I found this from Atrios to be insightful:
Adding to the post below about reporting/talking, campaign journalism is an area which is just filled with hackery. There's really no way to do interesting "straight reporting" about campaigns, aside from polls and hirings/firings. It's almost intrinsically "talking about the news" instead of reporting on it. So campaign journalism is part highly subjective narrative, part gossip, part anonymous backbiting, part reporter projection, part quoting sources with major conflicts of interest, part unrepresentative "man on the street interviews," etc. If I ran a newspaper, campaign reporting is the area where I'd begin chucking out the entire model of "balanced journalism" and recognize it for what it ineivtably is, a highly subjective description of what's going on. Reporters hide behind all the various devices given to them to try to take themselves out of the narrative, but ultimately they really are just creating the very subjective narrative they wish to create. So, drop the pretense and bring the reporter's voice forward.

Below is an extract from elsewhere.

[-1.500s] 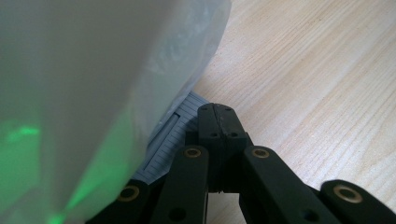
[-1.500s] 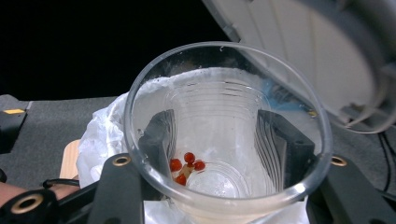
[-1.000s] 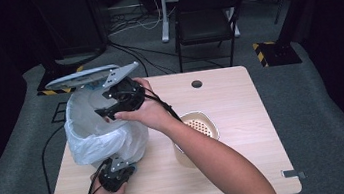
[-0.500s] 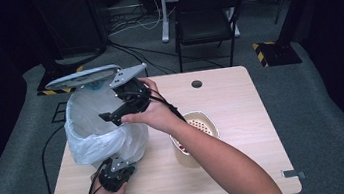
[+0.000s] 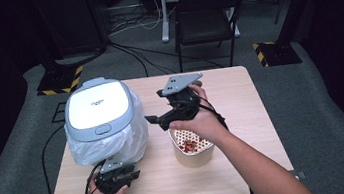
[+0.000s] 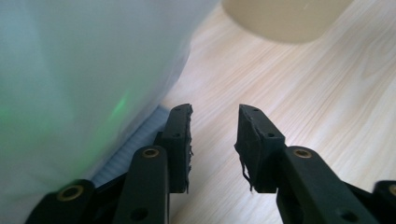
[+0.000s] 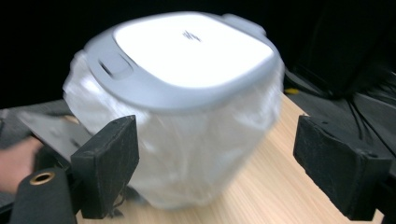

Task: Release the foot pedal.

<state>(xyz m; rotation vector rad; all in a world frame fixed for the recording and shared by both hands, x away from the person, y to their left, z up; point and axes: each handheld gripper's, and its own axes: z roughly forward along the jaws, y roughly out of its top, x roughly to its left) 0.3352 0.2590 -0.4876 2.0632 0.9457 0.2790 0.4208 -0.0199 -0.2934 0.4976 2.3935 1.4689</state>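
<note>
The bin (image 5: 103, 123), lined with a white bag (image 5: 130, 140) and with its lid (image 5: 96, 104) shut, stands at the table's (image 5: 243, 118) left. Below it the left gripper (image 5: 120, 177) rests by the bag's foot, its jaws just opened and apart, nothing between them. Right of the bin the right gripper (image 5: 155, 122) hangs clear, jaws wide and empty, above the cup (image 5: 192, 147) of red scraps. The lid-closing step looks done; next, probably, comes drawing both grippers away.

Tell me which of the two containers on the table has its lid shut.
The plastic-lined bin, under a closed grey-and-white lid. The beige cup stands open-topped.
</note>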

Campaign reporting of the sort you might read in the Times is typically a glorified version of the type of “reporting on reporting” that you get when a celebrity story has burned through the tabloids for a week or so and the Times decides it wants a piece of the grubby action without getting its wingtips dirty. A few days into the Anna Nicolle story or Britney’s latest shenanigans or whatever latest hot news that isn’t “real news”, the Times will do a story on how other outlets are covering this bit of non-news and how excited people who don’t know any better seem to be about it. These attempts to hover above the fray while transparently cashing in on the salacity of the story are quite silly. Likewise, political reporters aspiring to be bloodless, opinionless automatons of objectivity only manage to deceive both the reading public and themselves that they are not part of the story, too.